A person I know, who is retired, has most of the money they live on in a trust. The trust has $800,000. They also have $100,000 of their own money outside the trust, in a savings account. Would it be a good idea to invest some of that money, since it earns very little interest in a savings account? If so, what should they put the money into? Would short term bonds, or bond funds be a good choice? I think that they might want to keep at least enough money for one year’s worth of expenses (minus social security) in cash for an emergency fund though. Very little of the trust money is in cash.
It might depend on the conditions of the trust. Is the total trust available or only the income? Are there limits to the withdrawals from the trust? Are there restrictions imposed by the trust? How is the trust invested? Are there other investments available or is this all of it?I am hesitant to respond without more information.Bob
The trust is spread into three accounts. I'm not 100% positive about how it works. The beneficiary has limited control over the trust. There is a withdrawal rate of 8% from the trust. I think that just comes from just one of the accounts. I believe a second account is used just for housing expenses.
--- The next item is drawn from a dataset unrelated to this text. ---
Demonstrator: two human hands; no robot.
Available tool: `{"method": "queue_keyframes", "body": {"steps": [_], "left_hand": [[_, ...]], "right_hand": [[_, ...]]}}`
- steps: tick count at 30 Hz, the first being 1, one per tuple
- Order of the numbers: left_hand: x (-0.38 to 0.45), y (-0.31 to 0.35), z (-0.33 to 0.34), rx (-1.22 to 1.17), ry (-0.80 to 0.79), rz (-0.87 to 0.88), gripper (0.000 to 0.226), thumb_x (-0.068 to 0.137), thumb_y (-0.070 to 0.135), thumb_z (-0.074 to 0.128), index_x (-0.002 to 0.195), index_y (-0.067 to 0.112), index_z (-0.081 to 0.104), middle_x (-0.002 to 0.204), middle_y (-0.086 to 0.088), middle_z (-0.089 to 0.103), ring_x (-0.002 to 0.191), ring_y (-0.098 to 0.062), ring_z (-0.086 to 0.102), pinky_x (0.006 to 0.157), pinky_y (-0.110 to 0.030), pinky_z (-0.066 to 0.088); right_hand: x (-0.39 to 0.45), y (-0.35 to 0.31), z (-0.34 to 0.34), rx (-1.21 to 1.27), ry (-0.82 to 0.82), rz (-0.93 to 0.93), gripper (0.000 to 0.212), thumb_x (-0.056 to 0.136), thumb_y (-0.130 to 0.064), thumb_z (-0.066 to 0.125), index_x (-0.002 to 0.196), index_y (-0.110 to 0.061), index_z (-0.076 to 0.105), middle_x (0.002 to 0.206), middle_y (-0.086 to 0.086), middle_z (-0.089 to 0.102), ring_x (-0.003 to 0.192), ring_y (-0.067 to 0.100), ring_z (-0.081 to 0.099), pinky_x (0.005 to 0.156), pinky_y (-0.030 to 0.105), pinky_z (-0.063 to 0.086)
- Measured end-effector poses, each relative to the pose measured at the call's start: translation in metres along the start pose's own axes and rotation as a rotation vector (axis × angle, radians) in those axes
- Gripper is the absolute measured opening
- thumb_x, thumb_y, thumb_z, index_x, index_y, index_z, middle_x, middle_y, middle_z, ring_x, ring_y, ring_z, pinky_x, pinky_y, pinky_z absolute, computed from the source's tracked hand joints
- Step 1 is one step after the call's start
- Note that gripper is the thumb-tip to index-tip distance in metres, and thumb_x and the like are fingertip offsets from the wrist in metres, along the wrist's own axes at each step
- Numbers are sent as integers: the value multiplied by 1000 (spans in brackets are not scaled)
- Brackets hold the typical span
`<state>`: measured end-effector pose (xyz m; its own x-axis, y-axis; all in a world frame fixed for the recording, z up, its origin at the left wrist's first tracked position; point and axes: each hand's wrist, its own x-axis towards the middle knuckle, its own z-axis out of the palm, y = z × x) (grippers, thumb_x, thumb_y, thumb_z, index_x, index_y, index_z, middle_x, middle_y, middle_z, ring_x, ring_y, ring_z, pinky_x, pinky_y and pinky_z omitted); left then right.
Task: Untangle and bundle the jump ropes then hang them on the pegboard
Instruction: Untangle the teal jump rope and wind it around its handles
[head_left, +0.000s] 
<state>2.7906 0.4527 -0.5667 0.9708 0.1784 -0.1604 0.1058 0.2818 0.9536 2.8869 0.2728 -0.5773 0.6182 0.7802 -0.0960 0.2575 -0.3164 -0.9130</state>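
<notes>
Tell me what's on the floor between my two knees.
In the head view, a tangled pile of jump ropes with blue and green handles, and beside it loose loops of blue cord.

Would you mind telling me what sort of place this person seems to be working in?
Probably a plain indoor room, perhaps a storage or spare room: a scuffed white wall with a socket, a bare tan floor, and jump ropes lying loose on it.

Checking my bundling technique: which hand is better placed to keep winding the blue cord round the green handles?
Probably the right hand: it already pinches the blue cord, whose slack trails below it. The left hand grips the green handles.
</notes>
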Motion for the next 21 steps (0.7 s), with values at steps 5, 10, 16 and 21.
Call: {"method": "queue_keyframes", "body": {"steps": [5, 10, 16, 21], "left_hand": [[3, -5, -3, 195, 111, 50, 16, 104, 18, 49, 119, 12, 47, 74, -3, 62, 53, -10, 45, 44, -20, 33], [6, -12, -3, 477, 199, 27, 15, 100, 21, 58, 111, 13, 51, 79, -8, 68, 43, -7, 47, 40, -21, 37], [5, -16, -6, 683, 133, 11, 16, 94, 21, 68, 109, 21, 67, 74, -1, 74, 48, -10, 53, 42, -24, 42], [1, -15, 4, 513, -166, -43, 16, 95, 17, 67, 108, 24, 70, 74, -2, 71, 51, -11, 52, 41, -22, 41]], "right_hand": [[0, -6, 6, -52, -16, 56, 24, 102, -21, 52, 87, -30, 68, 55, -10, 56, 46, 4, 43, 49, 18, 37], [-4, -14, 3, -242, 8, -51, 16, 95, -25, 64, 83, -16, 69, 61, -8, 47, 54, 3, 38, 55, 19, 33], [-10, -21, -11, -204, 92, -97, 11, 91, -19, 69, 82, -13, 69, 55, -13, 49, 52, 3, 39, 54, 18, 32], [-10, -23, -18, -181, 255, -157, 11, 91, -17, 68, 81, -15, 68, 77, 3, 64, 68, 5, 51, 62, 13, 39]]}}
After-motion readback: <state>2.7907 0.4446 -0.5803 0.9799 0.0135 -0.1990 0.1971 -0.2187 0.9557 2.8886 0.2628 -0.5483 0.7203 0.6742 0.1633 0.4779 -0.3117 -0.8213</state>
Finally, there is the third account. I think the beneficiary can do whatever they want with the money from that account. The trust is made up of about 67% in stock funds, 30% in bond funds and about 3% cash. The $100,000 I mentioned is separate from the trust. It's in a savings account.
"If so, what should they put the money into? Would short term bonds, or bond funds be a good choice?I think that they might want to keep at least enough money for one year’s worth of expenses (minus social security) in cash for an emergency fund"You can get better yields these days in bonds and in dividend paying and preferred stocks. Now that people are starting to talk about inflation and rising interest rates again, one must be careful about buying bonds. Their value will fall if interest rates rise. In this situation diversification may be your best approach. By selecting several choices, hopefully you will have more options if needs for funds arise and some will be more attractive than others.Short term bonds avoid the interest rate risk, but usually the price is low interest rates. A laddered maturity bond portfolio constructed of 5 years living expenses (net of Social Security or other sources of income like pensions, annuities, etc) is the classical Foolish way to live off of investment income while having the income from the bond portfolio and the maturing bond each year as a buffer against market declines (forcing you to sell in a down market). (Interest rate risk is reduced by holding the bonds to maturity.)The emergency fund aspect depends on size needed. Given time with assets as you describe most people can work out the best method to pay the extra expenses. But short term you can need cash. A credit card with adequate borrowing limits should cover you for at least 30 days. After that a bond fund can be used. Many allow check writing. So the funds continue to earn interest until the check clears. But you do take interest rate risk on the bond fund. Hence, it becomes important to size it appropriately for the emergencies you may need to cover.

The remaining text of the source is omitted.